▸ REQUIRED ACTION
Lines from the top of the entries through the line that has "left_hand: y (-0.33" must be duplicated exactly, and no others.
################
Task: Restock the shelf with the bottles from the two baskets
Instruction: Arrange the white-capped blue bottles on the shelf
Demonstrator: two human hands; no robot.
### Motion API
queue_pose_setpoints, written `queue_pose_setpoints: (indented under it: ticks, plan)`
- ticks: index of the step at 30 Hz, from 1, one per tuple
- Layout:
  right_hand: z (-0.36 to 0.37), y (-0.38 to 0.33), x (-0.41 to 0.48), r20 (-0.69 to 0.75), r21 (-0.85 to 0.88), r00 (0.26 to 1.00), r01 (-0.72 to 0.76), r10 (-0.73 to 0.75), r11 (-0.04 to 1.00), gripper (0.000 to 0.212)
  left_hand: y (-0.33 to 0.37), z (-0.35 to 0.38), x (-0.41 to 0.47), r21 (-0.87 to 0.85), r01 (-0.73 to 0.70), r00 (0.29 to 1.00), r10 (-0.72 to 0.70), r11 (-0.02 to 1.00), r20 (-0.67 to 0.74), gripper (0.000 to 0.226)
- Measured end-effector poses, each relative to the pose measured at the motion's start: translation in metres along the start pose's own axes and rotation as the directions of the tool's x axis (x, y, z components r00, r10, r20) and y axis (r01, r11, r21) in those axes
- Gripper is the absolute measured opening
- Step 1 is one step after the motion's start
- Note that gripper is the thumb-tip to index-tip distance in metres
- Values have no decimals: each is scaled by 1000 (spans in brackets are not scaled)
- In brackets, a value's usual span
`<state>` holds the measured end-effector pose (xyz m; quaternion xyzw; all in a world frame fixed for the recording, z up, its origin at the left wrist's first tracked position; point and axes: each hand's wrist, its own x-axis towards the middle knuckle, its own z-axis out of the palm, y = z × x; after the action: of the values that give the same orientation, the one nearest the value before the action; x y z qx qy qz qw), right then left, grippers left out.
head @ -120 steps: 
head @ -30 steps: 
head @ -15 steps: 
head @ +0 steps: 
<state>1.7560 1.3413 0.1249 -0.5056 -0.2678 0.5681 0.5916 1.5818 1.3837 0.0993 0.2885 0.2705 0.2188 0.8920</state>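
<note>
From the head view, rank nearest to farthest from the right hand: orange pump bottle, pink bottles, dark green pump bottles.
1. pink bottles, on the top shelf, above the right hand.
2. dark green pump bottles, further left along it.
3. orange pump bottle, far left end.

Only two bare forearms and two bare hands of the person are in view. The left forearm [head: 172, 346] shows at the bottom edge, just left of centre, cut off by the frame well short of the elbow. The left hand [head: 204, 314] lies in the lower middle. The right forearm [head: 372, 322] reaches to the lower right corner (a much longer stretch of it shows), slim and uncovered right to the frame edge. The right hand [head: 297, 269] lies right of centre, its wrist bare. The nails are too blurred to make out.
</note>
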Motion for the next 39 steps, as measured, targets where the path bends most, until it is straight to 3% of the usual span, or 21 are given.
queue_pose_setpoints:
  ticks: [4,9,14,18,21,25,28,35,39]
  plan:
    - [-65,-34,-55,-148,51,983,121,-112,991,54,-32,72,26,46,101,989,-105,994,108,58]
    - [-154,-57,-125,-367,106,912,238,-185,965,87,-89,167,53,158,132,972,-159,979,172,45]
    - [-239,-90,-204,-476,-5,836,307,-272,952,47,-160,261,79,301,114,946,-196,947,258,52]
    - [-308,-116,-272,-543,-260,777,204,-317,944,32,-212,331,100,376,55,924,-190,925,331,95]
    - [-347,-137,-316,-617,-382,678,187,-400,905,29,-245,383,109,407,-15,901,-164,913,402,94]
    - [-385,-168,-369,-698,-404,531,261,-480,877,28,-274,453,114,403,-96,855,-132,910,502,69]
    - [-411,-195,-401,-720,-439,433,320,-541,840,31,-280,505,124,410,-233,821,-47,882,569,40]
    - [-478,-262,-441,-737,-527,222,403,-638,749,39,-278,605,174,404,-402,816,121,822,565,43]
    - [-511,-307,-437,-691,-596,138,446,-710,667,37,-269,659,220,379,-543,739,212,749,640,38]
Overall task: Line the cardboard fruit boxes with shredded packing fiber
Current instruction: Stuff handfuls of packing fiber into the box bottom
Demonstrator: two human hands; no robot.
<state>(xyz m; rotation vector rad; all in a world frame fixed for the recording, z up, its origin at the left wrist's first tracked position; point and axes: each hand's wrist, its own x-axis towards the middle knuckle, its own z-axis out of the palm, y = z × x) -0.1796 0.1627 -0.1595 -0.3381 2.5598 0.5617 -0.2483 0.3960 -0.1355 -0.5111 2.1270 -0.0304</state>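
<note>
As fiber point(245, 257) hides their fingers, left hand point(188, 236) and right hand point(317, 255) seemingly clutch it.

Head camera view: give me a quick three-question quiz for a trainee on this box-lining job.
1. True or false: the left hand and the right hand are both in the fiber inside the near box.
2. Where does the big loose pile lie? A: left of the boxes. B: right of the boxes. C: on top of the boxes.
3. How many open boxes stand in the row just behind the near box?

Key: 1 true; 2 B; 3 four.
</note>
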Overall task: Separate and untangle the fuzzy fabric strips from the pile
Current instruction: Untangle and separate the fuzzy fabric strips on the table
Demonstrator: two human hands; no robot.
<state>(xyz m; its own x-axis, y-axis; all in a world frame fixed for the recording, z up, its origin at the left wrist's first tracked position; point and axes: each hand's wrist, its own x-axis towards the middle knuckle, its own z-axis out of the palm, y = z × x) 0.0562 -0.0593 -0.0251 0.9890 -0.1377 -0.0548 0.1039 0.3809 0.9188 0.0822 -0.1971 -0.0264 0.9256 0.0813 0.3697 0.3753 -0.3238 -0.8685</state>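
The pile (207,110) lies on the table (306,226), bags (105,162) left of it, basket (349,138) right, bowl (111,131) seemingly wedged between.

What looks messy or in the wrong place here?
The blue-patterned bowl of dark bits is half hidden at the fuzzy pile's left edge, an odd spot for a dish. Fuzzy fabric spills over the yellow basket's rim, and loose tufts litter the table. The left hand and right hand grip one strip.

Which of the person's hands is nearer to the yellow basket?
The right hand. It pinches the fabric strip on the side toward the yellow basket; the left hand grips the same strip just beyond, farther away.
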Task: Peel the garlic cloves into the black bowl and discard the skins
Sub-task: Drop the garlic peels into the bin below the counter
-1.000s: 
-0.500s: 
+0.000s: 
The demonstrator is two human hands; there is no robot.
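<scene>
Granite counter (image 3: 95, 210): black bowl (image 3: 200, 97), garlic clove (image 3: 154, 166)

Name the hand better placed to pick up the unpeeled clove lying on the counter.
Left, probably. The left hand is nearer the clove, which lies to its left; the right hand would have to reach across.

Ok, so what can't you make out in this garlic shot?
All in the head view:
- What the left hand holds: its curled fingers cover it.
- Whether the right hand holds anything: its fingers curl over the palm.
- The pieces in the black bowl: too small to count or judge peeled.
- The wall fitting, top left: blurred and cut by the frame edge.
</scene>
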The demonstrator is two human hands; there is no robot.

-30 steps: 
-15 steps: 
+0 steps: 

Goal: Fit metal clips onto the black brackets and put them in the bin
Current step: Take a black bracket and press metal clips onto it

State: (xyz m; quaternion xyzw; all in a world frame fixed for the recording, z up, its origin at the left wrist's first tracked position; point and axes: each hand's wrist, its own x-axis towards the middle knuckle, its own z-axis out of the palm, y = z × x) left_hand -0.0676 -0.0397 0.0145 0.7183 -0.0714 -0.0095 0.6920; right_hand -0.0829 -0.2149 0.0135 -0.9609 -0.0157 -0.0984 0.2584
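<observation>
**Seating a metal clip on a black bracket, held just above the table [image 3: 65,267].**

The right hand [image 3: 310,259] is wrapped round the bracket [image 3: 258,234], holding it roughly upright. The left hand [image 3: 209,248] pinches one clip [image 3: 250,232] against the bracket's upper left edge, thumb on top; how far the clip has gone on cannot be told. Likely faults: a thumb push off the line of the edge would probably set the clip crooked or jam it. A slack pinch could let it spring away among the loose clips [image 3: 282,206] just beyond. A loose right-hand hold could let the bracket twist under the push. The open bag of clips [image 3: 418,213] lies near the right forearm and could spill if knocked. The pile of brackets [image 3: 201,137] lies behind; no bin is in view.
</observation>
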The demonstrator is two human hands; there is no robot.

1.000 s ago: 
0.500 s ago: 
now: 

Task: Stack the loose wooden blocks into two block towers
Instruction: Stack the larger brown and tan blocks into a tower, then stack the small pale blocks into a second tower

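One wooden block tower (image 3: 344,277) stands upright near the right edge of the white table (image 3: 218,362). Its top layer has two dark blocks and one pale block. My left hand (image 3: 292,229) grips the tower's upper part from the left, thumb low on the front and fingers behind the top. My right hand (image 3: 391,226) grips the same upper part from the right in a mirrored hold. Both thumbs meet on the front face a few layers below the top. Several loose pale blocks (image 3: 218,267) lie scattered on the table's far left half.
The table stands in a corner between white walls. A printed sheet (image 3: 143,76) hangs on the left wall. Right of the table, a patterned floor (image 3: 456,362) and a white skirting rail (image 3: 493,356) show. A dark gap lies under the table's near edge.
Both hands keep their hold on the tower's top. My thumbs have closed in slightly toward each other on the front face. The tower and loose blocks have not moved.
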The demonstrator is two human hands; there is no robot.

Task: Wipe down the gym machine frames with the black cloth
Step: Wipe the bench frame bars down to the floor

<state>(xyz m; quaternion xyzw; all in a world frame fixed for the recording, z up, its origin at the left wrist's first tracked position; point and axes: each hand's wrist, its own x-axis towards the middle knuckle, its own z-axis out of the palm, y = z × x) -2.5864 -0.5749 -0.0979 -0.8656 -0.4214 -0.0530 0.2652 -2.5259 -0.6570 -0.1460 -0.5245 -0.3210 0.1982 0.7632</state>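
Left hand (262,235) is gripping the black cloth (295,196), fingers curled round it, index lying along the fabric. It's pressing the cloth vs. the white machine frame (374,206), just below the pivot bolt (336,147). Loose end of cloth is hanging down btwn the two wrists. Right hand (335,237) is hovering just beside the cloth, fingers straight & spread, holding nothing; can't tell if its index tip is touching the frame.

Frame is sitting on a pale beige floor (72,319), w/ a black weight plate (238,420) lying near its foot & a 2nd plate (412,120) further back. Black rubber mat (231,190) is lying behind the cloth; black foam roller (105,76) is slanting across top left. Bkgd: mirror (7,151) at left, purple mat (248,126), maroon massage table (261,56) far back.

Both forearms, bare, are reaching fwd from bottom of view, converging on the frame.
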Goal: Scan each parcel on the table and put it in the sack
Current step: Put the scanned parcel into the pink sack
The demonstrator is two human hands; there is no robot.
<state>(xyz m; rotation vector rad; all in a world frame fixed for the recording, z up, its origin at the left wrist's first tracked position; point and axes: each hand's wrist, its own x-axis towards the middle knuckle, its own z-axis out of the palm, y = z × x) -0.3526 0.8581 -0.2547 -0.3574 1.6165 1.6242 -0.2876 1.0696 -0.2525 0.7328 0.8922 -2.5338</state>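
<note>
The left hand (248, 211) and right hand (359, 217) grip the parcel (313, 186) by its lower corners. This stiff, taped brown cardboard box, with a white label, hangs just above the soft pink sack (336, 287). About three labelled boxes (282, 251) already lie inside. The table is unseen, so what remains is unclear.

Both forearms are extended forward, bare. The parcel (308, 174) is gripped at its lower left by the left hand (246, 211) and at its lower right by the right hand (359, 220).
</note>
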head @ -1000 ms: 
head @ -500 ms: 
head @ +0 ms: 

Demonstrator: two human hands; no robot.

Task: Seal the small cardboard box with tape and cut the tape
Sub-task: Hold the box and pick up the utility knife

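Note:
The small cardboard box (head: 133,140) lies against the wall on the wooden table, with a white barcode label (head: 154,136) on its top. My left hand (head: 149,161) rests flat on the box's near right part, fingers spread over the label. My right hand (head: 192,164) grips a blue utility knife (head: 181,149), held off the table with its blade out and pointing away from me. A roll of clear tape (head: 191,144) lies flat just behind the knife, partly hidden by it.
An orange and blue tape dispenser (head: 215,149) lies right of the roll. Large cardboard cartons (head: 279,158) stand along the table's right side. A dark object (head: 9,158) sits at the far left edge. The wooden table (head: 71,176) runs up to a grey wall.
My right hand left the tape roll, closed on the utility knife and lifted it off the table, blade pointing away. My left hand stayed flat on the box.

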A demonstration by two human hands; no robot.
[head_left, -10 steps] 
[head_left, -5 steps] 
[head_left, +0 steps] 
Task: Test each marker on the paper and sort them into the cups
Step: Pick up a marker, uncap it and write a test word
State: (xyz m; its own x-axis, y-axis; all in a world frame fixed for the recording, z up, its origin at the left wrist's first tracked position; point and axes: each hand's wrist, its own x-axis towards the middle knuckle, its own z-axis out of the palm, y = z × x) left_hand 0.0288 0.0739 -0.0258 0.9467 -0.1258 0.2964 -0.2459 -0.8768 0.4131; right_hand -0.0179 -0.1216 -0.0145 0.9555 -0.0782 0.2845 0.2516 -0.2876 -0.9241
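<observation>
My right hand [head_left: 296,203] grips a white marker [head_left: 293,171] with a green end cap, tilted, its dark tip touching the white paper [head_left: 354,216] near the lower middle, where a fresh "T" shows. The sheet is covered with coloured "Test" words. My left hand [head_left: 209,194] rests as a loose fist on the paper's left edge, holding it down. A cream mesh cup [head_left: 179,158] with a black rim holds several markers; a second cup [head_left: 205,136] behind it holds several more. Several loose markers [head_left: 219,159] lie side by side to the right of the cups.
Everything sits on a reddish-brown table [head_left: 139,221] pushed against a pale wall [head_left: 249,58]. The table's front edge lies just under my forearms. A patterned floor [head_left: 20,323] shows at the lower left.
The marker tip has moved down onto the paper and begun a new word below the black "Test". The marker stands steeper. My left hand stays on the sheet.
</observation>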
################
▸ RESPONSE TO THIS EXERCISE
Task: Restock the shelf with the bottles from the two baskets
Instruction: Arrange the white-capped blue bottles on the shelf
Demonstrator: two human hands; no robot.
### Motion API
queue_pose_setpoints, written `queue_pose_setpoints: (indented under it: ticks, plan)`
- ticks: index of the step at 30 Hz, from 1, one per tuple
- Layout:
  right_hand: z (-0.36 to 0.37), y (-0.38 to 0.33), x (-0.41 to 0.48), r20 (-0.69 to 0.75), r21 (-0.85 to 0.88), r00 (0.26 to 1.00), r01 (-0.72 to 0.76), r10 (-0.73 to 0.75), r11 (-0.04 to 1.00), gripper (0.000 to 0.212)
  left_hand: y (-0.33 to 0.37), z (-0.35 to 0.38), x (-0.41 to 0.47), r21 (-0.87 to 0.85), r01 (-0.73 to 0.70), r00 (0.29 to 1.00), r10 (-0.72 to 0.70), r11 (-0.02 to 1.00), r20 (-0.67 to 0.74), gripper (0.000 to 0.226)

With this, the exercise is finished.